President Joe Biden’s administration had confirmed its plans to revoke the “terror” designation of Kahan Chai – originally known as Kach – last week after media reports revealed that the State Department had notified Congress of the decision.
While critics acknowledge that the group – founded by ultranationalist, US-born Israeli politician Meir Kahane – officially has been inactive, they say adherents who embrace its anti-Arab ideology are still operating both in the United States and Israel.
Before establishing Kach in Israel, Kahane founded the Jewish Defense League (JDL) in the US, a hardline pro-Israel organisation linked to several violent attacks on US soil, including the assassination of Palestinian-American organiser Alex Odeh in California in 1985.
“Kach and Kahane Chai splintered into various groups and political parties that continue to espouse, inspire and carry out acts of violence against Palestinian civilians,” said William Lafi Youmans, an associate professor at George Washington University who is working on a documentary about the assassination of Odeh.
“Rather than removing the designation, the State Department should have updated and expanded it. Simply dropping these groups from the list is going to be seen as the United States continuing its light approach towards right-wing violence against Palestinians,” he told Al Jazeera earlier this week.
But on Friday, the State Department emphasised that the move is strictly bureaucratic, not political.

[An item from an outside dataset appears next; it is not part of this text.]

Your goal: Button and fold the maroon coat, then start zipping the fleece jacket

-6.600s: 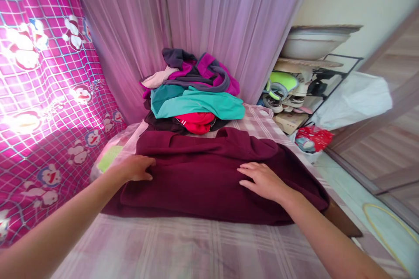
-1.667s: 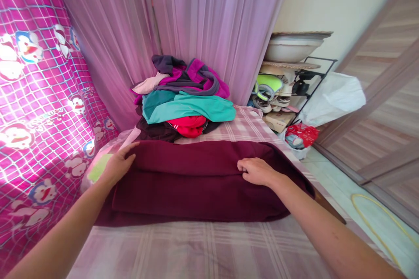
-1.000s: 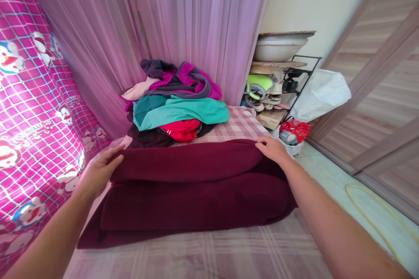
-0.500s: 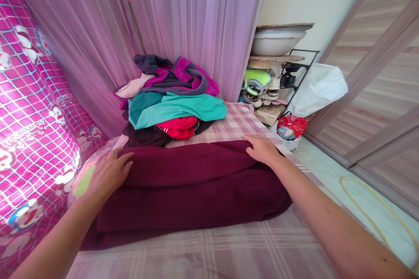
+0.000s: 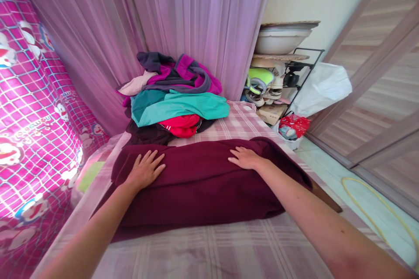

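A folded maroon garment (image 5: 196,200) lies crosswise on the plaid cloth (image 5: 229,248) in front of me; what kind of garment cannot be made out. My left hand (image 5: 146,170) rests flat on the left part of its top, fingers spread. On the right part lies my right hand (image 5: 244,158), palm down with the fingers apart. A dark brown strip (image 5: 324,194) sticks out from beneath the garment's right end, partly behind my forearm.
Behind the garment is a heap of clothes, with a teal piece (image 5: 186,107) and a red one (image 5: 183,125). A black rack (image 5: 306,74) holding shoes and a basin (image 5: 283,41) stands back right. A pink patterned curtain (image 5: 49,104) hangs at left.
Both hands have moved inward from the garment's far corners and now lie flat on its top. The far edge has been folded over, and the brown strip has come into view at right.
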`<state>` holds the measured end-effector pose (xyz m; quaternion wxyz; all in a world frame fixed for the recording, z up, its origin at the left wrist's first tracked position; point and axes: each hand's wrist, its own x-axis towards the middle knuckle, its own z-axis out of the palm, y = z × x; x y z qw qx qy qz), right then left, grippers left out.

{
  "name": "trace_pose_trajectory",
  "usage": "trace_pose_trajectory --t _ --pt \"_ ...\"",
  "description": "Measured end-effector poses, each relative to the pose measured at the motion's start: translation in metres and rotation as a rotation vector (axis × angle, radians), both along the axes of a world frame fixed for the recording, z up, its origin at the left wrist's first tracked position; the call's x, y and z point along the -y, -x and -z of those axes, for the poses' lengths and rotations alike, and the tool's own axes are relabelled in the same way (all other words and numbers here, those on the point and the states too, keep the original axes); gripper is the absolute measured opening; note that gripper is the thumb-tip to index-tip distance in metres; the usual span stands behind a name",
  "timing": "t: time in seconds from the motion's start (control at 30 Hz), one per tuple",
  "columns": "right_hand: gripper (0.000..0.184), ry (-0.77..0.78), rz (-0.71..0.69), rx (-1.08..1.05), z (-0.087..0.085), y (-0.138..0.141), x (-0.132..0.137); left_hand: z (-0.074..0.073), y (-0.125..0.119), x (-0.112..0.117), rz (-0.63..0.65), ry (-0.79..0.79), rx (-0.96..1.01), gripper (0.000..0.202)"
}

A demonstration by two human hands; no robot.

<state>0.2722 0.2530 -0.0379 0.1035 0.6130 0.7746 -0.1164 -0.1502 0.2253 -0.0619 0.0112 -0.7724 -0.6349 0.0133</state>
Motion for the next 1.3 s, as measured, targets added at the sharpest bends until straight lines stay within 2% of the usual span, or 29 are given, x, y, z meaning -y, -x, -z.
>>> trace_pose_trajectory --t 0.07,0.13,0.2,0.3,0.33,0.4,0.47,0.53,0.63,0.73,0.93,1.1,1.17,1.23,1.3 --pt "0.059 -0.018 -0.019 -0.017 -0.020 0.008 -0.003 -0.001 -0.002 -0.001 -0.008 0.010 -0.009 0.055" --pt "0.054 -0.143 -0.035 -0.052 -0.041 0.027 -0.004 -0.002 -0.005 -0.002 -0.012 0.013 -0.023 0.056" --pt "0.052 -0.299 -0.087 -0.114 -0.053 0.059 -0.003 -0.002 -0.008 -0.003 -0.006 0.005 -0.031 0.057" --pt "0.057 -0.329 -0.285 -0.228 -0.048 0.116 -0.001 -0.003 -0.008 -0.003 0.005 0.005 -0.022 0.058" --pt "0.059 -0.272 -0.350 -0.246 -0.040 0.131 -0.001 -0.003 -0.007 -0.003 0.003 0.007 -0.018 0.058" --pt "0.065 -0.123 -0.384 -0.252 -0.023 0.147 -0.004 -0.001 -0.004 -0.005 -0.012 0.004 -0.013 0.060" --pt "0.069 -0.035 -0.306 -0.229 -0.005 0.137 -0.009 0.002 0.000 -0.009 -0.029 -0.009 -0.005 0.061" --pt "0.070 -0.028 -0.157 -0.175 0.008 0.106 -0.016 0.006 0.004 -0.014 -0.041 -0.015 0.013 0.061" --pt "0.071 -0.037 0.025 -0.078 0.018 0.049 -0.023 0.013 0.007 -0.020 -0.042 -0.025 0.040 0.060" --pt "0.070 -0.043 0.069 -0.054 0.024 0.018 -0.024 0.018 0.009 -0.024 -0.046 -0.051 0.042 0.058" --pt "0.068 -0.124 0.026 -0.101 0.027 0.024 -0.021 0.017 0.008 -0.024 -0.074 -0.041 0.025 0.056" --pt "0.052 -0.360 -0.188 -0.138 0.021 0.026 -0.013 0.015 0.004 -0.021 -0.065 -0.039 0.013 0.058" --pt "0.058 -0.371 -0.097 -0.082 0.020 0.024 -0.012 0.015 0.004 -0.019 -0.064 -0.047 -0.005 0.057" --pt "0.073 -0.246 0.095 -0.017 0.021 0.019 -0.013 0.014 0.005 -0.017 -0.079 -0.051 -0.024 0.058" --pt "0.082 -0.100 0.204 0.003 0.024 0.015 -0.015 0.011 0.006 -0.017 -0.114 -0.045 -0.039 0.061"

Alongside Kahane Chai, the other delisted groups are Basque Fatherland and Liberty, Aum Shinrikyo, Mujahidin Shura Council in the Environs of Jerusalem, and Gama’a al-Islamiyya.
The State Department also removed six deceased individuals from the US list of “specially designated global terrorists” (SDGT).
“Revoking FTO designations and the delisting of deceased individuals ensures our terrorism sanctions remain current and credible and does not reflect any change in policy towards the past activities of any of these terrorists or of the organizations in which they were members,” it said.
Still, Palestinian rights advocates have voiced concern about the political implications of the decision to delist Kahane Chai.
Kahane, who was elected to the Israeli Knesset in 1984 on a platform that openly advocated for Palestinians to be expelled from their homeland, was killed in New York in 1990. But long after his death, his followers continued to carry out violent attacks.
In 1994, a US-born member of both the JDL and Kach gunned down dozens of worshippers at the Ibrahimi Mosque in Hebron in the occupied West Bank. And in 2001, JDL leaders plotted to blow up a mosque in California, as well as the office of Lebanese-American Congressman Darrell Issa.
Kach has been banned in Israel, but rights activists say the group’s supporters still operate under different far-right organisations in the country – and some of its adherents have gone on to hold public office.
The State Department said Kahane Chai and the other four groups will retain their SDGT designations to “ensure frozen assets are not released to still active individual terrorists”.
The US added Kahane Chai to the FTO list in 1997. As a domestic US group, the JDL is separate from Chai, but both are part of the same Kahanist movement.